Los ojos de las comadronas brillaban por los recuerdos. Estuvimos largo rato sentados junto al fuego, tomando té. Yo escuchaba sus relatos como embrujado. Contaban cómo, cuando era necesario llevar a la parturienta de la aldea al hospital, Pelagueia Ivánovna siempre iba detrás en su trineo por si cambiaban de opinión durante el camino y llevaban de nuevo a la parturienta a las manos de la comadrona de la aldea. Contaban cómo, en cierta ocasión, a una parturienta que tenía al bebé en una posición incorrecta, la colgaron del techo cabeza abajo, para que el niño se diera la vuelta.

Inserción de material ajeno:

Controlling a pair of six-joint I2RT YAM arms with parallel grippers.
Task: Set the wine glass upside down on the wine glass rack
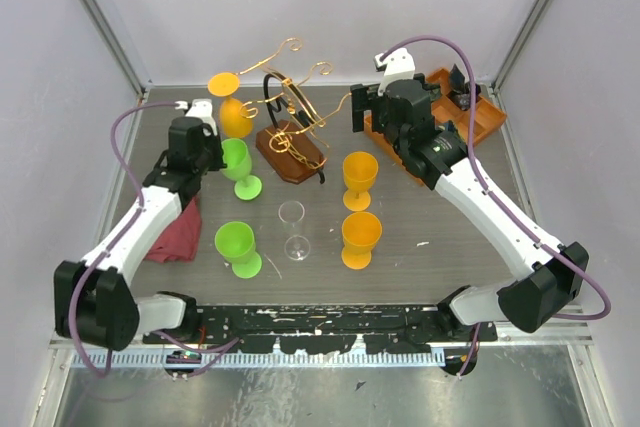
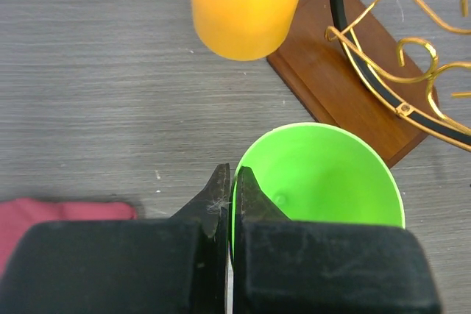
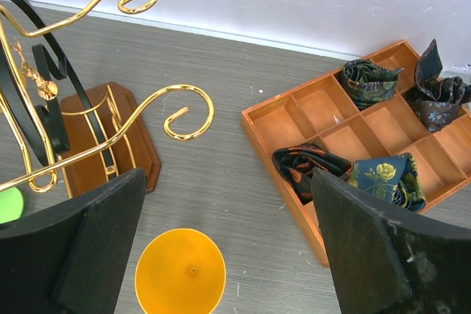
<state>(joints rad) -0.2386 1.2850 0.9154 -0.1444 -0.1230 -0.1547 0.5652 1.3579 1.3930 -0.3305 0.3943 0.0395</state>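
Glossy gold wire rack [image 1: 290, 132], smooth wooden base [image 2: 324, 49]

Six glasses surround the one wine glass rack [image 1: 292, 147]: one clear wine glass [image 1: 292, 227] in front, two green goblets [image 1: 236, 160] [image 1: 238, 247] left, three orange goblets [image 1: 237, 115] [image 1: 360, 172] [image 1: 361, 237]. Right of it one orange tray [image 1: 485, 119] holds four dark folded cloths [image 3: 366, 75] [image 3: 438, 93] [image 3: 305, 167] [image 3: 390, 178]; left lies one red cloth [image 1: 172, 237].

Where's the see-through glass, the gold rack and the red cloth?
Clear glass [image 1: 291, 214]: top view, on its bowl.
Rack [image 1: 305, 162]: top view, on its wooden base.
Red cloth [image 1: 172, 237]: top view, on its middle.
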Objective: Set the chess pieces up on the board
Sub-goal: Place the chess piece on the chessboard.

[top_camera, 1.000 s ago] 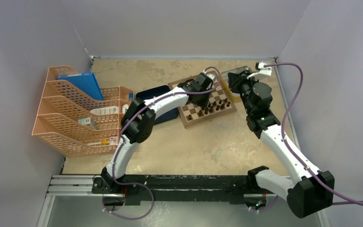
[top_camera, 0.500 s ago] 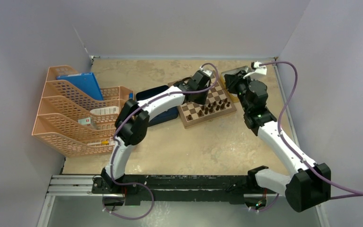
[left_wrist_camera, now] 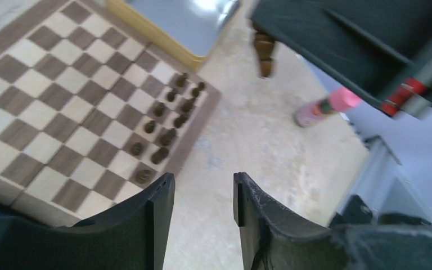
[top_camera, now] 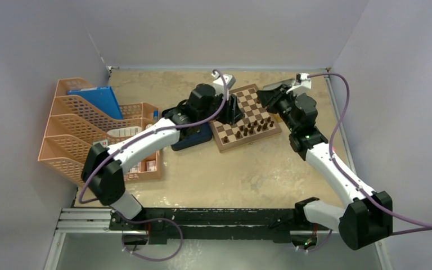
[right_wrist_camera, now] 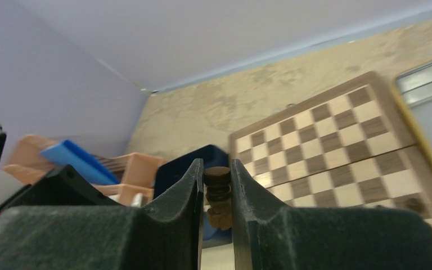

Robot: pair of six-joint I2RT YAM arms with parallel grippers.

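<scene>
Left gripper [left_wrist_camera: 202, 183] swings off tan-and-brown checked wooden chessboard [top_camera: 248, 103] — jaws apart, empty. Right gripper [right_wrist_camera: 216, 166] pinches tiny dark-brown turned wooden chessman [right_wrist_camera: 219, 191] — likely light, rigid, smooth; grip waist.

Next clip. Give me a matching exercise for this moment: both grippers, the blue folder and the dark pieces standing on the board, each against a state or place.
Things:
1. left gripper
2. right gripper
3. blue folder
4. standing dark pieces

States or places:
A. in the orange rack
B. open, holding nothing
C. two rows along one edge of the board
D. shut on a dark chess piece

Pairs: 1-B, 2-D, 3-A, 4-C.
</scene>
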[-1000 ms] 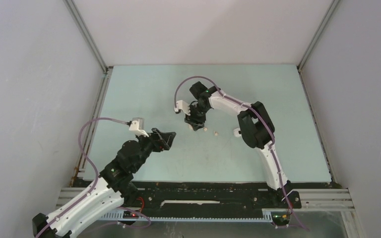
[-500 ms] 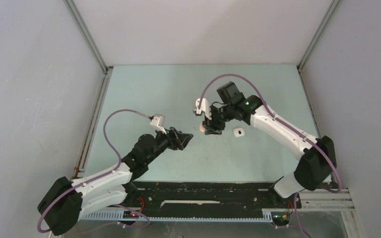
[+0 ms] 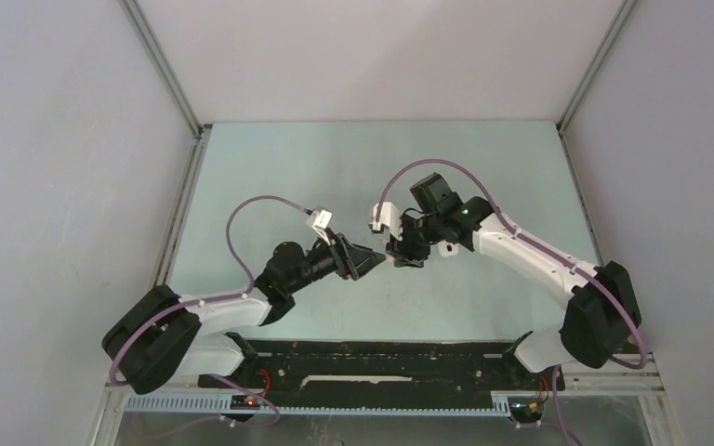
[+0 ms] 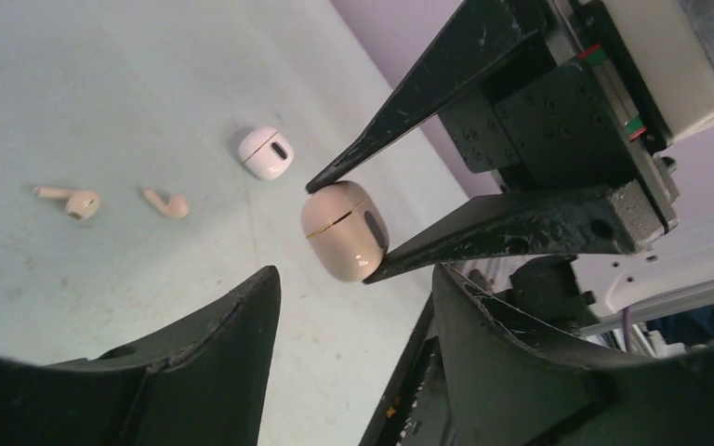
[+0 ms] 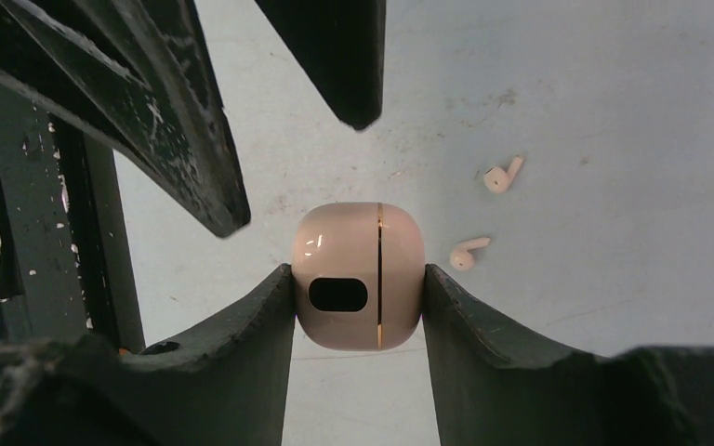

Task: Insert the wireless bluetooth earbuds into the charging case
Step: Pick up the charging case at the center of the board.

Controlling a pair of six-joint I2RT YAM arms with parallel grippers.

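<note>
**Item 1: tan earbuds**, two seen. One [image 4: 70, 201] and the other [image 4: 165, 203] lie loose on the counter [image 3: 288, 167], near each other but not touching. Both are outside any case. From above I cannot make them out.

**Item 2: tan charging case** [image 5: 358, 251]. Rounded, lid closed along a thin gold seam, dark oval on the face towards my right wrist camera. It is pinched at its two sides in my right claw. The earbuds lie on the counter beyond it.

**Item 3: right claw** [image 5: 358, 279]. Jaws set narrow, one pad on each flank of the tan case. It holds nothing else.

**Item 4: left claw** [image 4: 355, 279]. Jaws parted and empty. The tips point at the tan case and stop just short of it, with no contact that I can see. The two claws meet nose to nose near the middle of the counter.

**Item 5: white case** [image 4: 266, 152]. Closed, resting on the counter near the earbuds, apart from both claws.

**Item 6: surroundings.** The counter is pale green and lightly scuffed, with open surface towards the far edge and both sides. Plain grey walls [image 3: 56, 139] stand on three sides. A black base plate [image 3: 381, 358] runs along the near edge.
</note>
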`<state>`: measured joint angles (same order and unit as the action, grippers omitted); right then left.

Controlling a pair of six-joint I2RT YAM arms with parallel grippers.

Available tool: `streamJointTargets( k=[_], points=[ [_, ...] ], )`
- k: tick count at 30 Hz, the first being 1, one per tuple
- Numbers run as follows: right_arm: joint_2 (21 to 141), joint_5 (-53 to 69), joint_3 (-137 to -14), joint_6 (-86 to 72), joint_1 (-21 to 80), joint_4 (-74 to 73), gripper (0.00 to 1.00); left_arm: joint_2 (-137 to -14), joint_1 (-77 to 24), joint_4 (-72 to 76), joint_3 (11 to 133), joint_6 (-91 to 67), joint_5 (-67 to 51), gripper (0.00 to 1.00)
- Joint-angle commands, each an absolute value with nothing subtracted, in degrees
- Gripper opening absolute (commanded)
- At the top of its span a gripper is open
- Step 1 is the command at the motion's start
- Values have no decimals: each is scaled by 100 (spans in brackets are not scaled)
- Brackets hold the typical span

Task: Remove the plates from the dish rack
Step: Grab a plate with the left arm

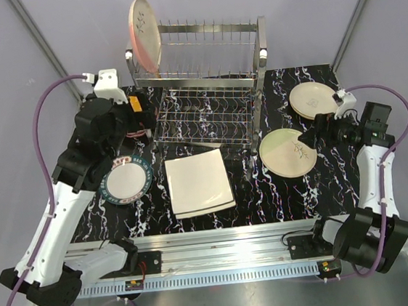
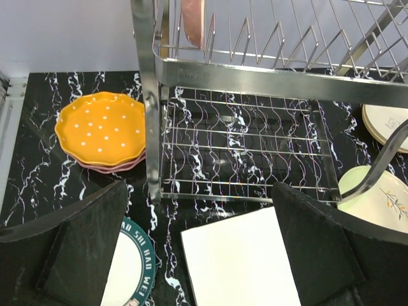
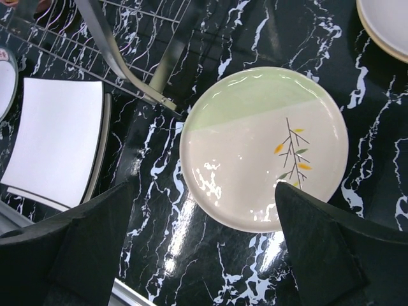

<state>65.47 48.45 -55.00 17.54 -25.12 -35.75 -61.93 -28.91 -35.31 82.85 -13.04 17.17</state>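
Observation:
The chrome dish rack [image 1: 204,87] stands at the back centre. One pink-and-cream plate [image 1: 144,31] stands upright at the left end of its top tier, and its edge shows in the left wrist view [image 2: 192,19]. The lower tier [image 2: 242,146] holds nothing. On the table lie a white plate with a dark rim [image 1: 125,183], stacked cream square plates [image 1: 198,183], a green-and-cream twig plate [image 1: 287,152] and a cream round plate [image 1: 312,100]. An orange plate [image 2: 102,131] lies on a pink one. My left gripper [image 1: 146,126] is open and empty by the rack's left post. My right gripper [image 1: 308,138] is open and empty above the twig plate [image 3: 264,146].
The black marbled mat [image 1: 251,188] covers the table. The rack's front right leg [image 3: 121,57] stands between the square plates [image 3: 54,140] and the twig plate. A metal rail [image 1: 227,234] runs along the near edge.

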Motion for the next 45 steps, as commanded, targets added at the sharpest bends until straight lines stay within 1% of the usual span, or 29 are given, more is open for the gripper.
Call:
streamJointTargets(
  k=[1, 6, 11, 16, 18, 23, 26, 27, 30, 33, 35, 36, 40, 45],
  points=[
    [6302, 4579, -5432, 1643, -2487, -3217, 100, -6266, -2883, -3252, 8631, -1020, 1846, 99],
    [6205, 4526, -5379, 1775, -2487, -3234, 100, -6486, -2874, -3287, 8885, -879, 1793, 99],
    [6135, 4614, -5396, 1828, -2487, -3287, 100, -6881, -2874, -3427, 9543, -809, 1819, 99],
    [6056, 4702, -5344, 1916, -2487, -3331, 100, -7531, -2839, -3419, 10150, -624, 1828, 99],
    [6047, 4763, -5335, 1942, -2487, -3357, 100, -7733, -2786, -3445, 10562, -598, 1889, 99],
    [6047, 4834, -5344, 1995, -2496, -3401, 100, -8366, -2365, -3270, 11196, -685, 1671, 99],
    [6003, 4895, -5326, 2039, -2487, -3410, 100, -8586, -1900, -2954, 11347, -931, 1179, 99],
    [5994, 4896, -5317, 2039, -2487, -3410, 100, -8639, -1620, -2884, 11364, -1027, 795, 98],
    [5941, 4913, -5300, 2057, -2487, -3401, 100, -8824, -1214, -2558, 11382, -1388, 38, 92],
    [5915, 4913, -5291, 2065, -2487, -3393, 100, -8990, -1151, -2391, 11487, -1424, -394, 88],
    [5915, 4922, -5291, 2074, -2487, -3393, 100, -9079, -1143, -2408, 11618, -1362, -483, 86],
    [5915, 4922, -5282, 2074, -2496, -3393, 100, -9131, -1134, -2408, 11654, -1354, -570, 81],
    [5941, 4922, -5282, 2074, -2487, -3393, 100, -9237, -1125, -2303, 11654, -1353, -694, 74],
    [5950, 4913, -5291, 2092, -2487, -3410, 100, -9185, -1125, -2198, 11427, -1380, -537, 73]
  ],
)
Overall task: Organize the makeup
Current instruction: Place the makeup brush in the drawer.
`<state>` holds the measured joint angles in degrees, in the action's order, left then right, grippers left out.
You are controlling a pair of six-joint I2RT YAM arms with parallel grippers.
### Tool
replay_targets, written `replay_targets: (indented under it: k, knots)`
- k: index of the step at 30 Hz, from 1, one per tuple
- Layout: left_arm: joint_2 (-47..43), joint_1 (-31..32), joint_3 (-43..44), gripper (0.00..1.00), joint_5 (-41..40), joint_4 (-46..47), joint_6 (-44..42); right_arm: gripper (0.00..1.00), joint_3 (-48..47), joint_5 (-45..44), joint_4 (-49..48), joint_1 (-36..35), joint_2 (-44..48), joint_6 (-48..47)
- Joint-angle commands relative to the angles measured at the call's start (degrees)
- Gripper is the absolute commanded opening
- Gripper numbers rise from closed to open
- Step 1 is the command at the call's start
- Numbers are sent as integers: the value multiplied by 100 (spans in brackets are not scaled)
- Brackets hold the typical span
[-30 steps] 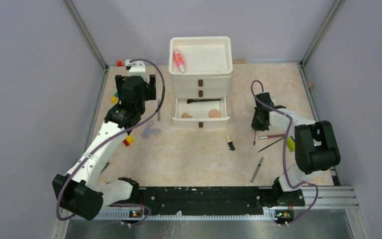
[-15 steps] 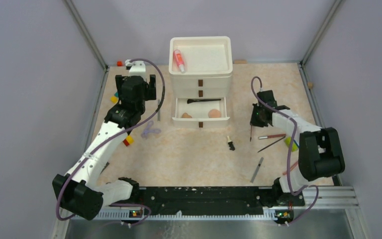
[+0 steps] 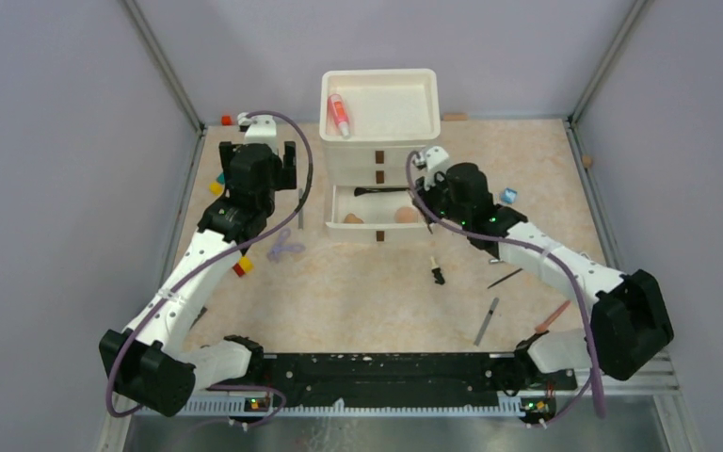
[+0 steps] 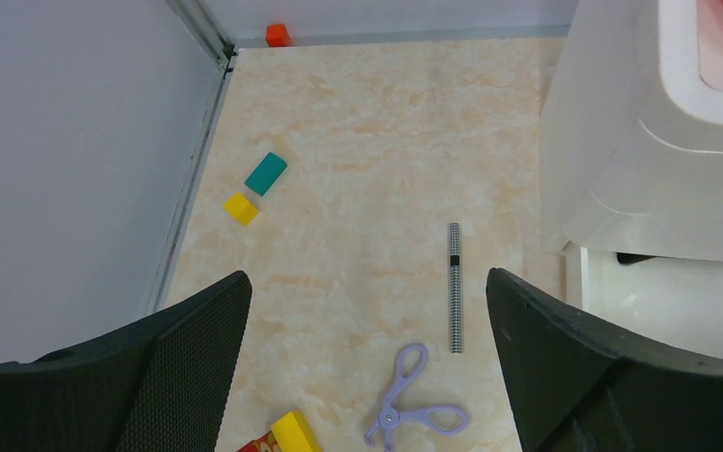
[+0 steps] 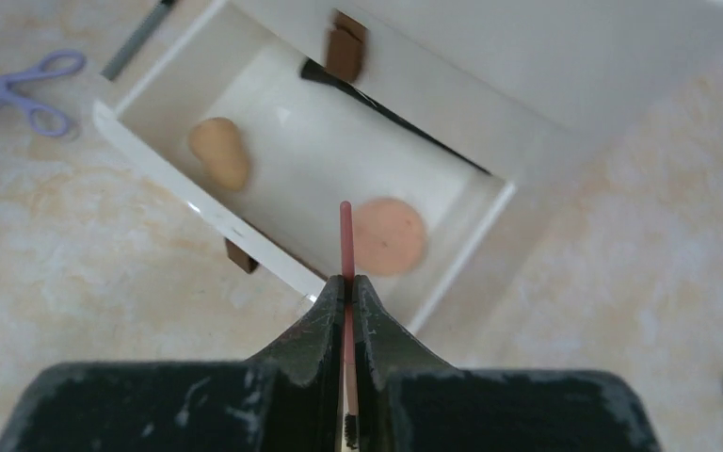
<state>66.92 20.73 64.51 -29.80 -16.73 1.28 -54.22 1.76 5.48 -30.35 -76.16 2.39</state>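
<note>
A white drawer unit stands at the back, with a pink white-capped spray bottle in its top tray. Its bottom drawer is open and holds two peach sponges and a black brush. My right gripper is shut on a thin pink pencil and holds it just above the drawer's front right corner, tip over the round sponge. My left gripper is open and empty, above a silver patterned pencil and a purple curler left of the unit.
A small black brush, a dark thin pencil, a grey pencil and a pink pencil lie on the table at front right. Coloured blocks lie by the left wall and a blue one at right.
My right arm has lifted the pink pencil off the table at the right and swung left with it to the open drawer. The left arm has not moved.
</note>
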Motion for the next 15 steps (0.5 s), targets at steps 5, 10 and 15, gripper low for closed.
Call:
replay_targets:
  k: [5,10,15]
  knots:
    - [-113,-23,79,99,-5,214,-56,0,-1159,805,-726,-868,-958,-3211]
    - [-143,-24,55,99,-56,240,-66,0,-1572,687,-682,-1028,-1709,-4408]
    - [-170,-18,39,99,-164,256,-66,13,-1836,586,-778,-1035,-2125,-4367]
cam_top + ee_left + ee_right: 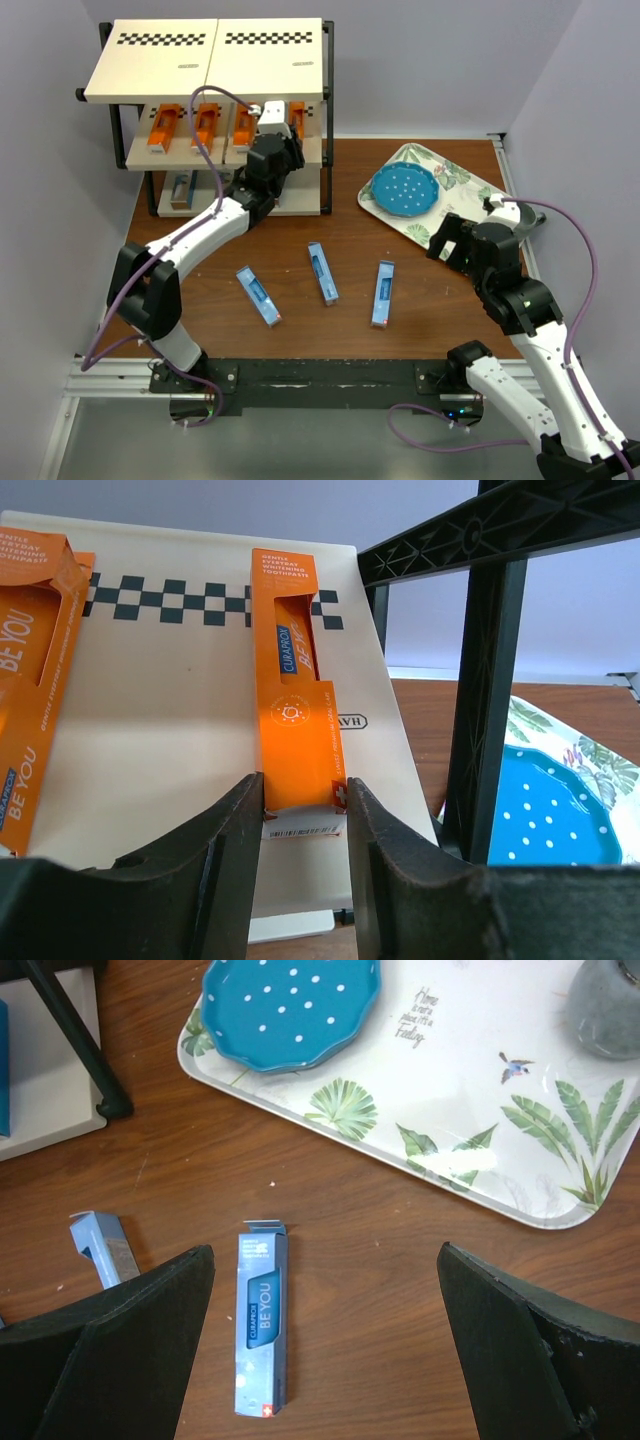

Contaban que una comadrona de la aldea de Korobovo, que había oído decir que los médicos hacen un corte en la bolsa de aguas, llenó de cortes la cabeza del bebé con un cuchillo de cocina, de tal forma que ni siquiera una persona tan famosa y hábil como Liponti pudo salvarle y menos mal que pudo salvar a la madre. Contaban cómo...

Hacía mucho tiempo que habíamos cerrado la estufa. Mis invitados se marcharon a su casa. Durante un rato vi cómo la ventana de la habitación de Ana Nikoláievna despedía una luz opaca que luego se apagó. Todo desapareció. Con la tormenta se mezcló una espesísima noche de diciembre y una cortina negra me ocultó el cielo y la tierra.

Yo paseaba de un lado a otro de mi gabinete; el suelo crujía bajo mis pasos, hacía calor gracias a la estufa holandesa y se oía roer en algún lugar a un diligente ratón.